Anyway, read on, and then you will also know CRT.

The puzzle is now this: We consider the index at which we see busses (after compensation for “missing” busses, encoded as ”x”). I will call them offsets, because that is how we will use them. Each bus, \(b_i\) has an offset \(o_i\), and we need to find a time, \(t\), such that bus \(b_i\) will depart at time \(t+o_i\) for all busses \(b_i\). We know that the waiting time for bus \(b_i\) will be \(b_i - t\) mod \(b_i\)—we just worked that out in Puzzle #1—so the task is to find \(t\) such that \(b_i -t\) mod \(b_i = o_i\), or \(t\) mod \(b_i = b_i - o_i\).

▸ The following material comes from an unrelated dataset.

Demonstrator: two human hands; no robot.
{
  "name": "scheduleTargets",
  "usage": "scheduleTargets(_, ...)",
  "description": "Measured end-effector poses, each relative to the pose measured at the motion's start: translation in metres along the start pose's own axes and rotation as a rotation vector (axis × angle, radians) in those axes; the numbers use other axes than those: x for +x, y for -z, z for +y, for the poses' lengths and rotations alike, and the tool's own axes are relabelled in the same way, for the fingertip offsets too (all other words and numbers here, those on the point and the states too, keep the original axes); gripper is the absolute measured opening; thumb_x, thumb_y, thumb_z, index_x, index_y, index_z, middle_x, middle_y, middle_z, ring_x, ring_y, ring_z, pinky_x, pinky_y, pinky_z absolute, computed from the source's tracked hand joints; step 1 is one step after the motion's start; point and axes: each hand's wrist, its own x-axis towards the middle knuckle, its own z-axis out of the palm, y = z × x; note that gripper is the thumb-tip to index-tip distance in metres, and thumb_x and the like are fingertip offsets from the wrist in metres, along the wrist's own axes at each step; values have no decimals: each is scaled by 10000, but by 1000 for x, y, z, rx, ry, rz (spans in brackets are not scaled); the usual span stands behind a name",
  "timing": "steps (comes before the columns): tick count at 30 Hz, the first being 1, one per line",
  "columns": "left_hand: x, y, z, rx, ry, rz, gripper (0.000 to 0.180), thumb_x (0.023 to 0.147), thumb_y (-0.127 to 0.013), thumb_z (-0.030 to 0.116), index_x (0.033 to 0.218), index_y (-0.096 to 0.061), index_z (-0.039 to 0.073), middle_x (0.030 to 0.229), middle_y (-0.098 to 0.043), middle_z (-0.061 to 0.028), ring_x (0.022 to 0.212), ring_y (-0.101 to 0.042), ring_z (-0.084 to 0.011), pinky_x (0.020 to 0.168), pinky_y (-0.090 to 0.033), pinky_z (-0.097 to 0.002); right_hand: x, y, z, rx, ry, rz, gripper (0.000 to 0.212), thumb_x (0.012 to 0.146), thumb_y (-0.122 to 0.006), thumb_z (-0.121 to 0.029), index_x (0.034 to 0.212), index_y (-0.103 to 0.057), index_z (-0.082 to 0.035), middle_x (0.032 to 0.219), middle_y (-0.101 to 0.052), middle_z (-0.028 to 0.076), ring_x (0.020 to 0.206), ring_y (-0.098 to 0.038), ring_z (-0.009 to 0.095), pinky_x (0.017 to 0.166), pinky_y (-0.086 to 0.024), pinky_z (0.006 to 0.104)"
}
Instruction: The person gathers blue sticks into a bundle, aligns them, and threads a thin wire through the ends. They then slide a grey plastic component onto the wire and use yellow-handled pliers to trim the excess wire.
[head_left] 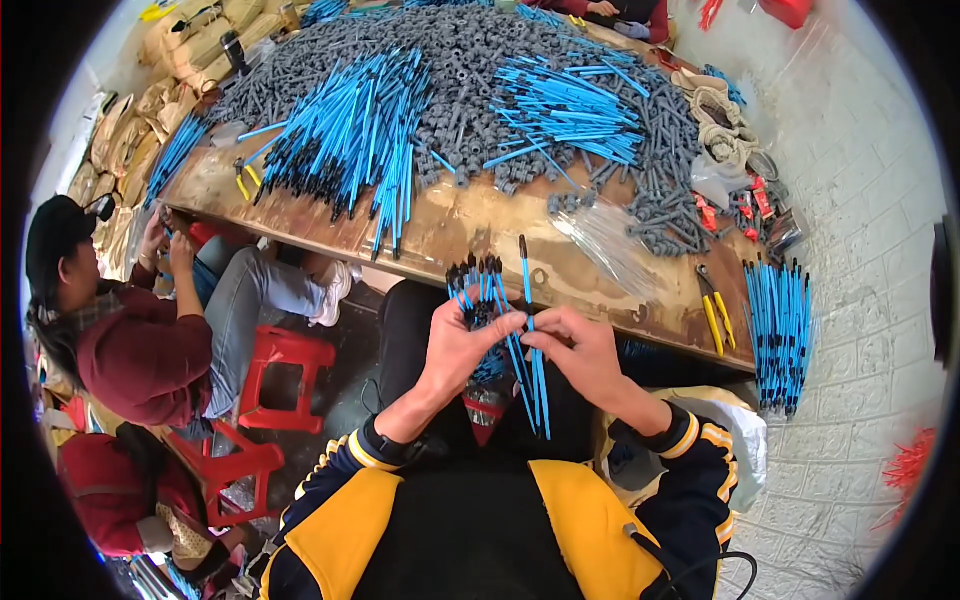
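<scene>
My left hand (462, 345) is closed round several thin blue rods with black ends (488, 283), which stick up past the fingers. Close beside it, my right hand (580, 358) pinches a blue rod (525, 268) that stands upright, its black tip above the fingertips. The thumbs of both hands nearly meet at this rod. More blue lengths hang below the fingers, over my lap; which of them belong to which hand I cannot tell. Both hands are just in front of the near edge of the wooden table (450, 225).
A large heap of grey plastic parts (460, 110) covers the table, with piles of blue rods (345, 140) on it. Yellow-handled pliers (718, 320) lie at the right, near a standing bundle of blue rods (778, 340). Clear thin strips (610, 245) lie between. A person (140, 330) sits left by red stools (285, 375).
</scene>
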Motion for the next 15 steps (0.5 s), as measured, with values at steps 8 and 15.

We can then reformulate this, once more, to say that we have \(k\) equations:

$$t \equiv b_1-o_1 \mod b_1$$ $$t \equiv b_2-o_2 \mod b_2$$ $$\ldots$$ $$t \equiv b_k-o_k \mod b_k$$

That rang a bell! I freely admit that I had to look up the Chinese remainder theorem to check, but I was right. It says that for numbers \(a_1,\ldots,a_k\) and \(n_1,\ldots,n_,\) with \(N=\prod n_i\), there is a unique solution \(0\leq x < N\) to

$$x \equiv a_1 \mod n_1$$ $$x \equiv a_2 \mod n_2$$ $$\ldots$$ $$x \equiv a_k \mod n_k$$

if the \(n_i\) are co-prime. The co-prime is important, and was part of what triggered my memory; I had just noticed that the busses had prime numbers, and figured there was a reason for that—which started my brain searching for such a reason.

Anyway, just because we know that something exists, doesn’t mean that we can find it. We know that all integers can be factored into primes, but that doesn’t tell us what the factorisation is for any given number. With CRT, however, there is an algorithm that will give us \(x\). Since it is unique between 0 and \(N\), it is also the smallest, so it is the solution to our puzzle.

I had to google around to find out how to do this, and then implement it, but you don’t have to. Because it is in SymPy. You can solve Puzzle #2 this easily:

f = open('/Users/mailund/Projects/adventofcode/2020/13/input.txt')
depart = int(f.readline())
busses = [(offset, int(bus))
            for offset, bus in enumerate(f.read().strip().split(','))
            if bus != 'x']

from sympy.ntheory.modular import crt 
n = [b for o,b in busses]
a = [(b - o) for o,b in busses]
x, N = crt(n, a)
print(f"Puzzle #2: {x}")

The crt() function returns \(x\) and \(N\), and our puzzle answer is \(x\).

If I knew I had crt() readily available, it would have been a 10 minutes puzzle. It was closer to 30 because I had to find the algorithm and implement it. But that is still quite a bit faster than if I had to come up with a solution from nothing.